Diversification Opportunities for Nimir Industrial and Pakistan Tobacco
-0.31 | Correlation Coefficient |
Very good diversification
The 3 months correlation between Nimir and Pakistan is -0.31. Overlapping area represents the amount of risk that can be diversified away by holding Nimir Industrial Chemical and Pakistan Tobacco in the same portfolio, assuming nothing else is changed. The correlation between historical prices or returns on Pakistan Tobacco and Nimir Industrial is a relative statistical measure of the degree to which these equity instruments tend to move together.
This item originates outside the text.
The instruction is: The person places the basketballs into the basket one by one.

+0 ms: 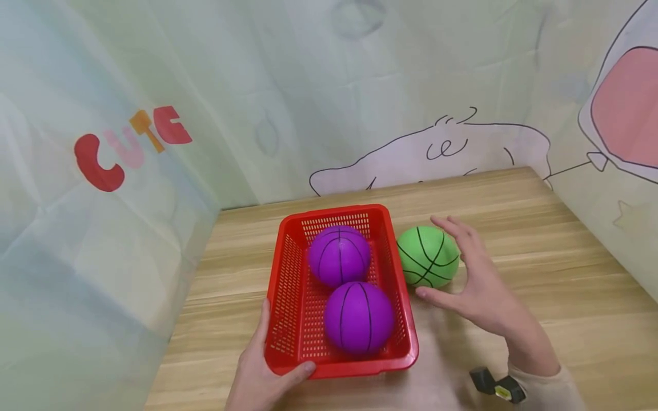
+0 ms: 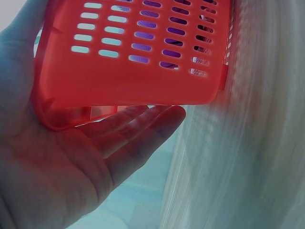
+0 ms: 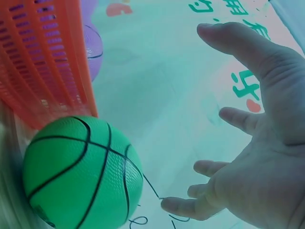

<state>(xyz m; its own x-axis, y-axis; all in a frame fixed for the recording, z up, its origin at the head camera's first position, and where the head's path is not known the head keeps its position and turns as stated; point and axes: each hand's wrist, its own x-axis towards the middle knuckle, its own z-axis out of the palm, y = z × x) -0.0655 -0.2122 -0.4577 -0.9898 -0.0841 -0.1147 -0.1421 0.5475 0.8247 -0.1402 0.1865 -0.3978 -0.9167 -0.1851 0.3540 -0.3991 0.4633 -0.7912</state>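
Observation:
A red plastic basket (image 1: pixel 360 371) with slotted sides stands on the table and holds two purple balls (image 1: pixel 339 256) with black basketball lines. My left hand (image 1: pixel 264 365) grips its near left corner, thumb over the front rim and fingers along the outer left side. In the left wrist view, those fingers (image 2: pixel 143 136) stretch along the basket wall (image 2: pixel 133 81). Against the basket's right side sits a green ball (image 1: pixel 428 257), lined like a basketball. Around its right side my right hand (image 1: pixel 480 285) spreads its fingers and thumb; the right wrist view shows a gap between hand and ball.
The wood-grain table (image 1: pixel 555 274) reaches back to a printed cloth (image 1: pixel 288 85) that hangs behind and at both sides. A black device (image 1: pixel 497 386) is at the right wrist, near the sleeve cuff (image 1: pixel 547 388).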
The correlation coefficient measures the extent to which returns on Nimir Industrial Chemical are associated (or correlated) with Pakistan Tobacco. Values of the correlation coefficient range from -1 to +1, where. The correlation of zero (0) is possible when the price movement of Pakistan Tobacco has no effect on the direction of Nimir Industrial i.e., Nimir Industrial and Pakistan Tobacco go up and down completely randomly.
Pair Corralation between Nimir Industrial and Pakistan Tobacco
Assuming the 90 days trading horizon Nimir Industrial Chemical is expected to generate 2.12 times more return on investment than Pakistan Tobacco. However, Nimir Industrial is 2.12 times more volatile than Pakistan Tobacco. It trades about 0.02 of its potential returns per unit of risk. Pakistan Tobacco is currently generating about -0.15 per unit of risk. If you would invest 13,826 in Nimir Industrial Chemical on December 23, 2024 and sell it today you would earn a total of 88.00 from holding Nimir Industrial Chemical or generate 0.64% return on investment over 90 days.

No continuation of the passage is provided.